[INSTRUCTIONS FOR THE TASK]: Set out exactly every line of the entries below, starting at the line that holds "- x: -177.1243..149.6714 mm" and stopping after the line that holds "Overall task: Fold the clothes".

[WORKING DATA]:
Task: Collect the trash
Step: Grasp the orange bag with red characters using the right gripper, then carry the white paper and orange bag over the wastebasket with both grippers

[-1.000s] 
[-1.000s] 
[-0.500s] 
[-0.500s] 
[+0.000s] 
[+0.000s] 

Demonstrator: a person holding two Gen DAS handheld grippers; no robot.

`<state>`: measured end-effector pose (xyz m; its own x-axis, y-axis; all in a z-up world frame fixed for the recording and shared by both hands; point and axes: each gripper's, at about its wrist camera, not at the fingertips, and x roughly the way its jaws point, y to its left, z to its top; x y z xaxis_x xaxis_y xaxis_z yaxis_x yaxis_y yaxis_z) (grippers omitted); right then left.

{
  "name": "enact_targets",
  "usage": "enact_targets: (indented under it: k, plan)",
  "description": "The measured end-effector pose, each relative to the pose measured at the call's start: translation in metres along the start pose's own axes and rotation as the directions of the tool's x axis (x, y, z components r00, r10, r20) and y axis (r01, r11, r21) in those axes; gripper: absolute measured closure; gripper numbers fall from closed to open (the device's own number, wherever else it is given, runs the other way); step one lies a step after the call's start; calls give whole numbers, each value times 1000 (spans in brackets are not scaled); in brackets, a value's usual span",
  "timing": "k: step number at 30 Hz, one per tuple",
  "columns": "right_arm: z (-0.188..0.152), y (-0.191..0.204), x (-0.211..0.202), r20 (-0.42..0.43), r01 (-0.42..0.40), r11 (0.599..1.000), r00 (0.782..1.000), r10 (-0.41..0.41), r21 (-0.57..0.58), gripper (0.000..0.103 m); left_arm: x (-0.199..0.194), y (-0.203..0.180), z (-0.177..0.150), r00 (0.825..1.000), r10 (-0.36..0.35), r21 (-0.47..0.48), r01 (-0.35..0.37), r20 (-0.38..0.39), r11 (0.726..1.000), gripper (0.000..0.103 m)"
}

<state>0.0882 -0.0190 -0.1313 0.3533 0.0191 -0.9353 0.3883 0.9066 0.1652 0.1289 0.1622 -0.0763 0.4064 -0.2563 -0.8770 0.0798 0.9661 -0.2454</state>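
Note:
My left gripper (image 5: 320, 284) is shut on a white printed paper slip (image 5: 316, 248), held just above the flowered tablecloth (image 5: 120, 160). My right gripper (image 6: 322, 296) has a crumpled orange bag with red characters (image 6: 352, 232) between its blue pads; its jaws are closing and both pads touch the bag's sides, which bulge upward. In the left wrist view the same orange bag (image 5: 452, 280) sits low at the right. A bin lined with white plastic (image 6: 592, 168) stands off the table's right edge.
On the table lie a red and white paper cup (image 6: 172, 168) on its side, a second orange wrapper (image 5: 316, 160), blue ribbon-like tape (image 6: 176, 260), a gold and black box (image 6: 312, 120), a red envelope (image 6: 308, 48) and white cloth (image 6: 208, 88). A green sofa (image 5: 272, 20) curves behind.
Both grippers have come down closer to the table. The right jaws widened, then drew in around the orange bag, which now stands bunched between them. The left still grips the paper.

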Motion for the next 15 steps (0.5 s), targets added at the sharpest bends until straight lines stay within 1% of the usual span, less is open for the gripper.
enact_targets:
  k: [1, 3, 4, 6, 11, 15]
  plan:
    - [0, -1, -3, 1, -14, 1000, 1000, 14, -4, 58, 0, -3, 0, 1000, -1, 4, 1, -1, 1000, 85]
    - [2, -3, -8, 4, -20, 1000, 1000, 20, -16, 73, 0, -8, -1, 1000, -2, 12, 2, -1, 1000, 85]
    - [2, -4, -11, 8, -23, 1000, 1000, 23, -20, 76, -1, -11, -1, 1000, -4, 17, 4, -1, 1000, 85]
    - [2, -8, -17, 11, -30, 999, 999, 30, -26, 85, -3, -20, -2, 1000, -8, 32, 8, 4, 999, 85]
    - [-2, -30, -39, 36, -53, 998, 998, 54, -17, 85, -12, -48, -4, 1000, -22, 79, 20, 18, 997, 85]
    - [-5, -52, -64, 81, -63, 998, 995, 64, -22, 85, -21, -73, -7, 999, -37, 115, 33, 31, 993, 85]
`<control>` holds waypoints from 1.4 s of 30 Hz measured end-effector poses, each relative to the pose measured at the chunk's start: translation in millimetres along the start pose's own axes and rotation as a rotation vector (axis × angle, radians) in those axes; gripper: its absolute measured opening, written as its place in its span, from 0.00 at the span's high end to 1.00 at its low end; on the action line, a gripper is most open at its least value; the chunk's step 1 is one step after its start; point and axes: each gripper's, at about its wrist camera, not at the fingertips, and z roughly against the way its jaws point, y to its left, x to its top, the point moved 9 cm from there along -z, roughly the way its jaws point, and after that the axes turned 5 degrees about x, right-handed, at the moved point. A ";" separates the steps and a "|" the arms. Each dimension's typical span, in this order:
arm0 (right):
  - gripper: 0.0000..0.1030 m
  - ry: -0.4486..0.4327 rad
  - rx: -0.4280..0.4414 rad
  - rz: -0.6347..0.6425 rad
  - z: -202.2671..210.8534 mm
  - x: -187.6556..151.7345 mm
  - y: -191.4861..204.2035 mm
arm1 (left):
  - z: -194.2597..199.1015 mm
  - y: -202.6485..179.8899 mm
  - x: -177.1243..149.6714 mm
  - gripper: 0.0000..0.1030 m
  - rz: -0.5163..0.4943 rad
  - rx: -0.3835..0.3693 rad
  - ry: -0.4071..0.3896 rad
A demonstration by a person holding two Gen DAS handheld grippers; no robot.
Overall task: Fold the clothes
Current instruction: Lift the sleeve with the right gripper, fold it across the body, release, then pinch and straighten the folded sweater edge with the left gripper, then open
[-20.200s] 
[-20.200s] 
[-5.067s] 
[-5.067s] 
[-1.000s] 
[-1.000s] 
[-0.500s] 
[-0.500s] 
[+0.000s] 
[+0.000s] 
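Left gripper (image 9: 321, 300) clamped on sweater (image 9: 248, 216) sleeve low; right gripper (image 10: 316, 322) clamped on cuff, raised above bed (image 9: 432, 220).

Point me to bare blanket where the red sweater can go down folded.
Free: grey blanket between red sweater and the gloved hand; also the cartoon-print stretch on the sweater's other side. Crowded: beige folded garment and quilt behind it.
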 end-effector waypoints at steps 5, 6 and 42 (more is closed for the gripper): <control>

[TASK OUTPUT]:
  - x: -177.1243..149.6714 mm
  - gripper: 0.0000..0.1030 m
  - rz: -0.5163..0.4943 rad
  - rx: -0.3835..0.3693 rad
  - ry: -0.4071..0.3896 rad
A demonstration by a person holding two Gen DAS handheld grippers; no robot.
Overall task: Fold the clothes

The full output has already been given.